▶ [WHAT YOU HAVE TO DO]:
Write out exactly the lines of the material below, beginning at the top and ending at the line that contains "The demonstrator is".
--------------------
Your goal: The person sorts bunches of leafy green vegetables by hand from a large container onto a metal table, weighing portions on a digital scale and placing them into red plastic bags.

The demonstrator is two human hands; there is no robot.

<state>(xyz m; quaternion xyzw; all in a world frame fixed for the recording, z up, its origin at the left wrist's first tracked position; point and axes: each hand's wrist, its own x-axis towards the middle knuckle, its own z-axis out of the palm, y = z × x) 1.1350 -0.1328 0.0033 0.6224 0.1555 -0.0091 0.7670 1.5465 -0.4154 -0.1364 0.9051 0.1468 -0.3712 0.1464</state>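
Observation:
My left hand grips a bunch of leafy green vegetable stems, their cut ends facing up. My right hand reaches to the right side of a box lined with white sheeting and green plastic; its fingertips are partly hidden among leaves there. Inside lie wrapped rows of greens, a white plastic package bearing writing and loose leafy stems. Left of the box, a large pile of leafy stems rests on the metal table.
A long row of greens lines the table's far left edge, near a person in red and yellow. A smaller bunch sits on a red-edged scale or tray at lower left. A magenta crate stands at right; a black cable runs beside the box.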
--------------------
▶ [OUTPUT]:
Your goal: The person sorts bunches of leafy green vegetables by hand from a large container onto a metal table, weighing portions on a digital scale and placing them into red plastic bags.

The demonstrator is two human hands; there is no robot.

No more output is required for the exercise.